## Problem details
Should pictures appear among the records, leave them out, and copy exactly only the lines from the first through the one with "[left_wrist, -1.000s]", inclusive.
□ □ □ □
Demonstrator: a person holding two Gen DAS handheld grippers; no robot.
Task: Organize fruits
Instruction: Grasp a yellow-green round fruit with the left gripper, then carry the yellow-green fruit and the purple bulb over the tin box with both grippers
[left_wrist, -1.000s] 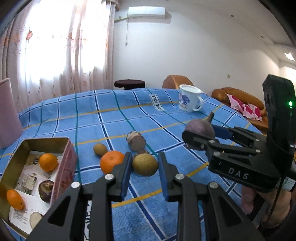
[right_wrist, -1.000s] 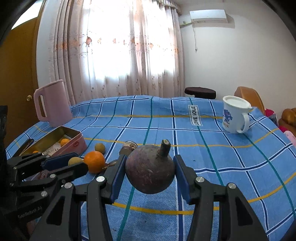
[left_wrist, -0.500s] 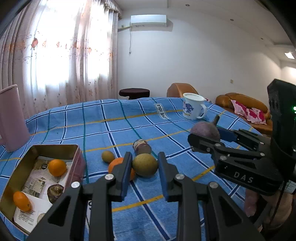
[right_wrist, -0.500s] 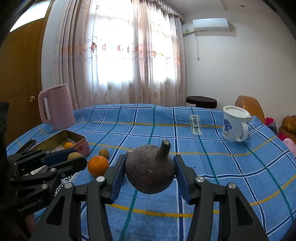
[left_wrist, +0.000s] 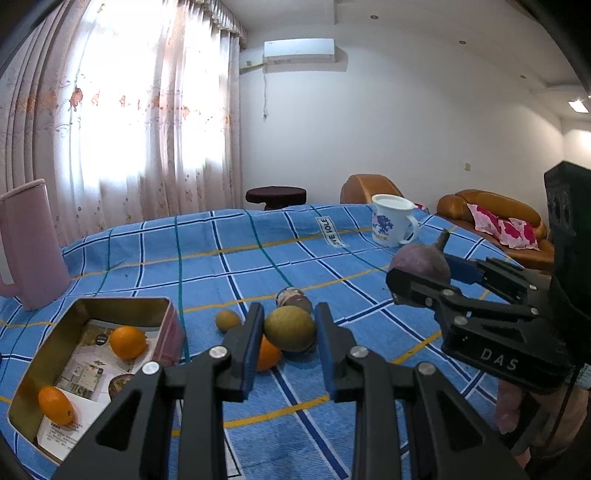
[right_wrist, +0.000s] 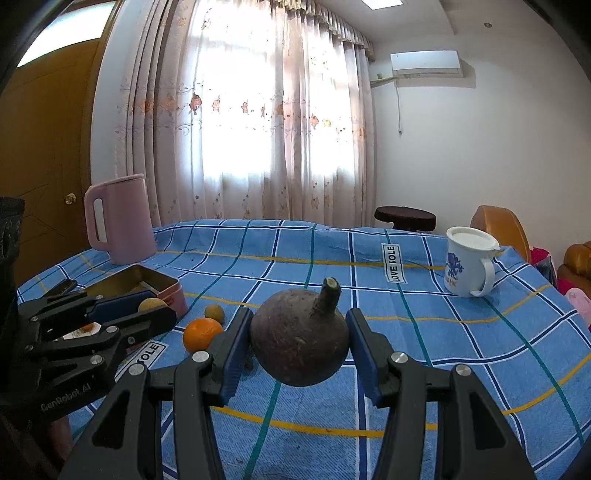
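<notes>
My left gripper is shut on a yellow-green fruit, held just above the blue checked cloth; the right wrist view shows the same gripper at the left. A dark purple round fruit with a stub stem hangs in my right gripper, which is shut on it. In the left wrist view that gripper is at the right. An open tin box at the left holds two oranges and a dark fruit. On the cloth lie an orange, a small brown fruit and a cut purple fruit.
A pink jug stands at the table's far left behind the tin. A white mug stands at the far right. The cloth's edge drops off at the right, with brown sofas and a dark stool beyond.
Both grippers have tipped upward a little, so the table sits lower in each view. Each keeps its fruit between the pads.
</notes>
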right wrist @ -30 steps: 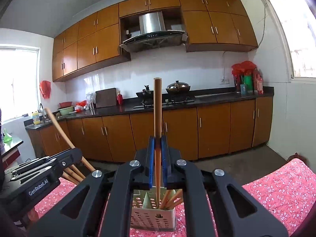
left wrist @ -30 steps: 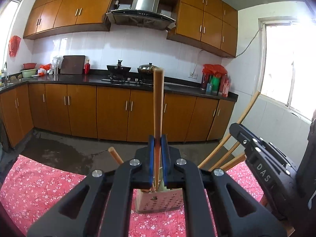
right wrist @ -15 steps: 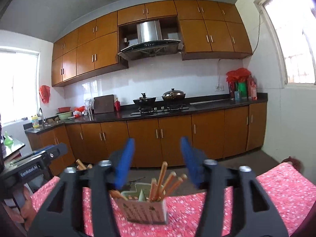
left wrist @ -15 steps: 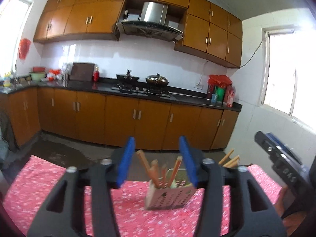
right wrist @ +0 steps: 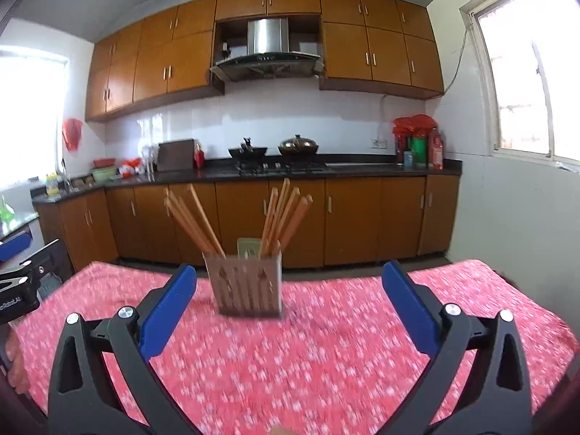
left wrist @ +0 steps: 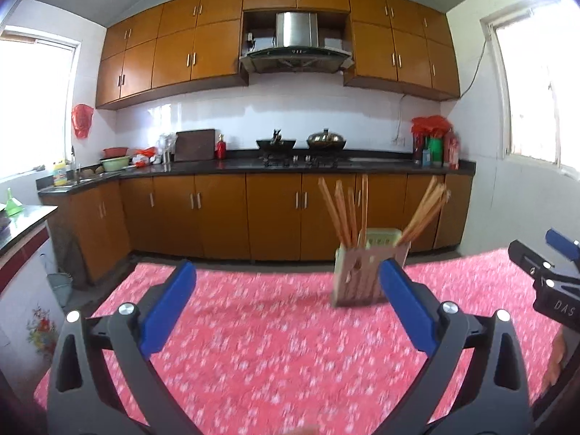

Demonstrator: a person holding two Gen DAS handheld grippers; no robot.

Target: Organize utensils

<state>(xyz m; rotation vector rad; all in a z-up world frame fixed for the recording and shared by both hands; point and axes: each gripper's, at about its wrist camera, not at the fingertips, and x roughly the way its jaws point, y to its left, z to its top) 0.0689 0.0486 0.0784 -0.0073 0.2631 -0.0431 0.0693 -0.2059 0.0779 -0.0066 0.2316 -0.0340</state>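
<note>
A perforated utensil holder (left wrist: 366,277) stands upright on the red floral tablecloth, holding several wooden chopsticks (left wrist: 342,214) that lean out to both sides. It also shows in the right wrist view (right wrist: 248,284) with its chopsticks (right wrist: 282,214). My left gripper (left wrist: 286,275) is open and empty, back from the holder, which sits ahead and to its right. My right gripper (right wrist: 290,277) is open and empty, with the holder ahead, slightly left. The right gripper shows at the left wrist view's right edge (left wrist: 547,272); the left gripper shows at the right wrist view's left edge (right wrist: 18,272).
The table with the red floral cloth (left wrist: 282,344) ends at a far edge just behind the holder (right wrist: 326,275). Beyond lie the kitchen floor, brown cabinets (right wrist: 362,217) and a dark counter with a stove (left wrist: 301,161).
One second ago each gripper was shut on a chopstick above the holder. Both opened, leaving the chopsticks in the holder, and have pulled back and up from it.
</note>
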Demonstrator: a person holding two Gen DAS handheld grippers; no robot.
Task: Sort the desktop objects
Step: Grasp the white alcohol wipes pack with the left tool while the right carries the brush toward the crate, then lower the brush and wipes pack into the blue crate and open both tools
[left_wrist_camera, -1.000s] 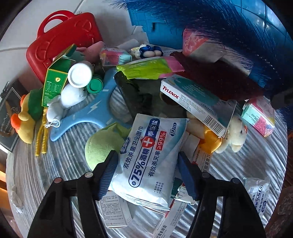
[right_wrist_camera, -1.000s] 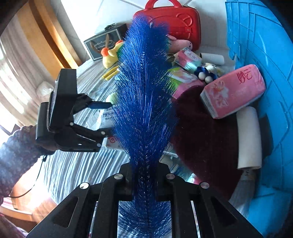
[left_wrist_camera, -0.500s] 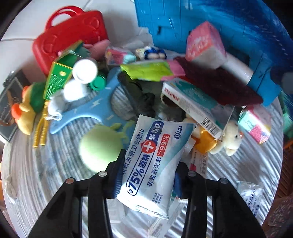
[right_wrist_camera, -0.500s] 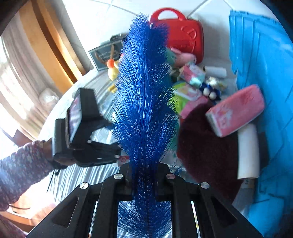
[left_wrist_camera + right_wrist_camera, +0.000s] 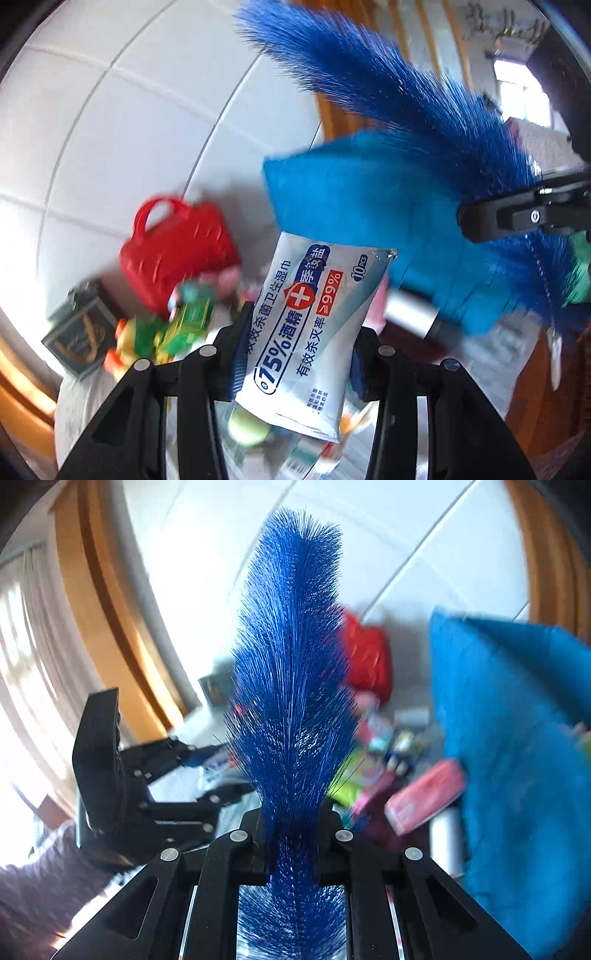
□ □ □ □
## Exercise response
Demonstrator: a person holding two Gen DAS handheld grippers; no robot.
Task: Organize fruits
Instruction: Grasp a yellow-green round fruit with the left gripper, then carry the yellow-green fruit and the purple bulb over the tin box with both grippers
[left_wrist, -1.000s] 

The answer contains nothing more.